> [ACTIVITY]:
Exact repetition of the data is the whole task.

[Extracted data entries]

/---

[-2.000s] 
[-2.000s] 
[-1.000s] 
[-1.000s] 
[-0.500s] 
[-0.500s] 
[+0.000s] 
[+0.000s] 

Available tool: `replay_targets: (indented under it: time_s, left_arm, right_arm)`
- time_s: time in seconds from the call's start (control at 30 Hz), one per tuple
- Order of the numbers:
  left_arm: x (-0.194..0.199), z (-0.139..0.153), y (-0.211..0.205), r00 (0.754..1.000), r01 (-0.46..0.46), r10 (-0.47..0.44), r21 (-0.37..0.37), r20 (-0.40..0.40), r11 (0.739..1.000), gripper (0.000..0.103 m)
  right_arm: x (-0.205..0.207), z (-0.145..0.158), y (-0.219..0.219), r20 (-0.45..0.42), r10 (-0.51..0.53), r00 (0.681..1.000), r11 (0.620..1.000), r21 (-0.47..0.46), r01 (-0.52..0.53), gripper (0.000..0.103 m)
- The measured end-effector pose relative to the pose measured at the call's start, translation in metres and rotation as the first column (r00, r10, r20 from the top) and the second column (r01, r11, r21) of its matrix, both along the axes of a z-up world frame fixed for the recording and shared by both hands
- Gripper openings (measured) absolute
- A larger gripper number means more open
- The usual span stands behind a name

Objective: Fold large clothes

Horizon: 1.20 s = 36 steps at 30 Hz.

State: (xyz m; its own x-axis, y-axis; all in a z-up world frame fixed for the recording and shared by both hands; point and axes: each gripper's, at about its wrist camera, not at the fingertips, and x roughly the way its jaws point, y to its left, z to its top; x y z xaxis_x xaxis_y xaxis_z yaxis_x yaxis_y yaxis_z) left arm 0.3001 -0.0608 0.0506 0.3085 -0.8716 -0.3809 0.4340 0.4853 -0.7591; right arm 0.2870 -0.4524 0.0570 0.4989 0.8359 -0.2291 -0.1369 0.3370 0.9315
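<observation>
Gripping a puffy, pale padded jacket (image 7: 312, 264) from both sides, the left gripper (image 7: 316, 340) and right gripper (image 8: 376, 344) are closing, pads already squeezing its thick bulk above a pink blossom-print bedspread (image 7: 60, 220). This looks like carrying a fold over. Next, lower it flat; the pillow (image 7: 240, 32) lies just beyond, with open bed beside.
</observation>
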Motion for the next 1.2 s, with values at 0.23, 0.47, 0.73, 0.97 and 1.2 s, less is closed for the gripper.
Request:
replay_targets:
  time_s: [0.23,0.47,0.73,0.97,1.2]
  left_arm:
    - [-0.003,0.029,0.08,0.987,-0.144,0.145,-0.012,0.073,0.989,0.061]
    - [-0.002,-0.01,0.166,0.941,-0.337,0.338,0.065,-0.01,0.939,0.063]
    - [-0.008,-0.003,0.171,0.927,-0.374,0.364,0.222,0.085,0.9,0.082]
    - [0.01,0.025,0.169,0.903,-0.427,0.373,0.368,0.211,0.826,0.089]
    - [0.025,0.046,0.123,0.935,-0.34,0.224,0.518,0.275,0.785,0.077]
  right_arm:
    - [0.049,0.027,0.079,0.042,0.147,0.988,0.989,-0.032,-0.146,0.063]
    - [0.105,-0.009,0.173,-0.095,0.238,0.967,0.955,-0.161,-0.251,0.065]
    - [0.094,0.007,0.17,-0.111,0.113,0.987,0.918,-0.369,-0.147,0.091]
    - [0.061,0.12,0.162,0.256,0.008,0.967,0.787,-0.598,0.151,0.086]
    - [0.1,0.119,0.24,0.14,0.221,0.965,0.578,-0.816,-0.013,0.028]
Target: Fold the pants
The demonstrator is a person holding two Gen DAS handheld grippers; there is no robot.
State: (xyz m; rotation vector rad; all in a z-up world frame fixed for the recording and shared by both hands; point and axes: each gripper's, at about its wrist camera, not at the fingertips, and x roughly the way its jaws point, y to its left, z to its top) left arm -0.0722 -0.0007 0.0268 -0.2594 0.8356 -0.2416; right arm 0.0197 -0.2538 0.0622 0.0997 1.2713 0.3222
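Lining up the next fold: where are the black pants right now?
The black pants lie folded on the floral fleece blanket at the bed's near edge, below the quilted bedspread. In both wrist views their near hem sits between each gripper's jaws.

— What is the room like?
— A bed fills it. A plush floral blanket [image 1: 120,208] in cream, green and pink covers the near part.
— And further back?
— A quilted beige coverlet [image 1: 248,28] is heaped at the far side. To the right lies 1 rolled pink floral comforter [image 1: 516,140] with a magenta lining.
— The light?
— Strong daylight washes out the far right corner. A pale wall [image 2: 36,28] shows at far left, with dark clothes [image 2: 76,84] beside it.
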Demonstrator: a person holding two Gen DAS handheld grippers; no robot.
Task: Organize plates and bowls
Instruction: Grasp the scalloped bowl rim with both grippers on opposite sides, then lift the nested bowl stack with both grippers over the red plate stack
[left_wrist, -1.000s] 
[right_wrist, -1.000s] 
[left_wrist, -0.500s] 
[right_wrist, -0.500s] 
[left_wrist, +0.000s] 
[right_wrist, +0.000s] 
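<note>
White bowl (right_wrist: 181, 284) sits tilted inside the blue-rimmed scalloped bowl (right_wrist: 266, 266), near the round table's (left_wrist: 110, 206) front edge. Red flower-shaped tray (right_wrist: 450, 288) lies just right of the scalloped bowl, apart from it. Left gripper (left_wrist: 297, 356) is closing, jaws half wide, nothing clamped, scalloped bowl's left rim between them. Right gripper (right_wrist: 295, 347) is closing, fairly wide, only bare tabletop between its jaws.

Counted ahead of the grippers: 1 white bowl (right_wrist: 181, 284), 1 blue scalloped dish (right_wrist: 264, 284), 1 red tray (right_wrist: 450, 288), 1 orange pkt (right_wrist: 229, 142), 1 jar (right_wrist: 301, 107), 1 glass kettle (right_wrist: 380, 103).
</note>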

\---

> [EXERCISE OUTPUT]:
[-2.000s] 
[-2.000s] 
[-1.000s] 
[-1.000s] 
[-0.500s] 
[-0.500s] 
[+0.000s] 
[+0.000s] 

Available tool: `replay_targets: (indented under it: time_s, left_arm, right_arm)`
- time_s: time in seconds from the call's start (control at 30 Hz), one per tuple
- Order of the numbers:
  left_arm: x (-0.194..0.199), z (-0.139..0.153), y (-0.211..0.205), r00 (0.754..1.000), r01 (-0.46..0.46), r10 (-0.47..0.44), r21 (-0.37..0.37), r20 (-0.40..0.40), r11 (0.739..1.000), gripper (0.000..0.103 m)
  right_arm: x (-0.205..0.207), z (-0.145..0.158), y (-0.219..0.219), r20 (-0.45..0.42), r10 (-0.51..0.53), r00 (0.681..1.000), r11 (0.620..1.000), r21 (-0.47..0.46), r01 (-0.52..0.53), gripper (0.000..0.103 m)
- The measured end-effector pose relative to the pose measured at the call's start, translation in metres and rotation as the first column (r00, r10, r20 from the top) and the second column (r01, r11, r21) of its matrix, both along the axes of a z-up world frame fixed for the recording and shared by both hands
- Gripper openings (measured) absolute
- A larger gripper number means more open
- The usual span stands behind a name

Objective: Fold large clothes

Horizon: 1.20 s = 36 steps at 30 Hz.

State: (xyz m; its own x-axis, y-axis; all in a z-up world frame fixed for the recording and shared by both hands; point and axes: each gripper's, at about its wrist camera, not at the fingertips, and x roughly the way its jaws point, y to its left, z to its top; x y z xaxis_x xaxis_y xaxis_z yaxis_x yaxis_y yaxis_z) left arm 0.3001 -0.0608 0.0506 0.3085 -0.8716 -0.3809 0.4340 0.4853 -0.7591; right arm 0.2870 -0.4524 0.0570 0.4989 0.8359 -0.2291 -0.1369 0.3370 0.9315
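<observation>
Gripping a puffy, pale padded jacket (image 7: 312, 264) from both sides, the left gripper (image 7: 316, 340) and right gripper (image 8: 376, 344) are closing, pads already squeezing its thick bulk above a pink blossom-print bedspread (image 7: 60, 220). This looks like carrying a fold over. Next, lower it flat; the pillow (image 7: 240, 32) lies just beyond, with open bed beside.
</observation>
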Motion for the next 1.2 s, with values at 0.23, 0.47, 0.73, 0.97 and 1.2 s, less is closed for the gripper.
Request:
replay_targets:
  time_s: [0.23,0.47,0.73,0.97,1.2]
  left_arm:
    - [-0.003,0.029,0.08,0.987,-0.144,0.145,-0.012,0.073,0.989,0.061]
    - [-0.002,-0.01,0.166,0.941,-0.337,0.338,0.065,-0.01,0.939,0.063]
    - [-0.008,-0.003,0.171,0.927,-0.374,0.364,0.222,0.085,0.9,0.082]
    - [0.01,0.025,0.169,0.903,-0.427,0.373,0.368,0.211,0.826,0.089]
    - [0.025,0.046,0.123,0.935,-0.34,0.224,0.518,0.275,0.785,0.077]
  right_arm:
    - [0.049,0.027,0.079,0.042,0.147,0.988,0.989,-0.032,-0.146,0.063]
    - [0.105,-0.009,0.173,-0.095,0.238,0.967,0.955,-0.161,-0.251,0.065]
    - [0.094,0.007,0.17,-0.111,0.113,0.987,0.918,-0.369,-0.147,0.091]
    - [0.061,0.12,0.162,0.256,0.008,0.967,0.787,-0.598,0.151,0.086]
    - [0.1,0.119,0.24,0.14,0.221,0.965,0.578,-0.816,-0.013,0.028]
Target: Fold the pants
The demonstrator is a person holding two Gen DAS handheld grippers; there is no robot.
State: (xyz m; rotation vector rad; all in a z-up world frame fixed for the recording and shared by both hands; point and axes: each gripper's, at about its wrist camera, not at the fingertips, and x roughly the way its jaws point, y to its left, z to its top) left arm -0.0722 -0.0007 0.0268 -0.2594 0.8356 -0.2416; right arm 0.0197 -0.2538 0.0622 0.0997 1.2713 0.3222
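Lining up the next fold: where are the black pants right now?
The black pants lie folded on the floral fleece blanket at the bed's near edge, below the quilted bedspread. In both wrist views their near hem sits between each gripper's jaws.

— What is the room like?
— A bed fills it. A plush floral blanket [image 1: 120,208] in cream, green and pink covers the near part.
— And further back?
— A quilted beige coverlet [image 1: 248,28] is heaped at the far side. To the right lies 1 rolled pink floral comforter [image 1: 516,140] with a magenta lining.
— The light?
— Strong daylight washes out the far right corner. A pale wall [image 2: 36,28] shows at far left, with dark clothes [image 2: 76,84] beside it.
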Demonstrator: a person holding two Gen DAS handheld grippers; no robot.
Task: Organize plates and bowls
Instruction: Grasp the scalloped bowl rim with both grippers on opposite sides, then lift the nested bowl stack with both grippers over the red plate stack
[left_wrist, -1.000s] 
[right_wrist, -1.000s] 
[left_wrist, -0.500s] 
[right_wrist, -0.500s] 
[left_wrist, +0.000s] 
[right_wrist, +0.000s] 
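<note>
White bowl (right_wrist: 181, 284) sits tilted inside the blue-rimmed scalloped bowl (right_wrist: 266, 266), near the round table's (left_wrist: 110, 206) front edge. Red flower-shaped tray (right_wrist: 450, 288) lies just right of the scalloped bowl, apart from it. Left gripper (left_wrist: 297, 356) is closing, jaws half wide, nothing clamped, scalloped bowl's left rim between them. Right gripper (right_wrist: 295, 347) is closing, fairly wide, only bare tabletop between its jaws.

Counted ahead of the grippers: 1 white bowl (right_wrist: 181, 284), 1 blue scalloped dish (right_wrist: 264, 284), 1 red tray (right_wrist: 450, 288), 1 orange pkt (right_wrist: 229, 142), 1 jar (right_wrist: 301, 107), 1 glass kettle (right_wrist: 380, 103).
</note>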

This completes the response.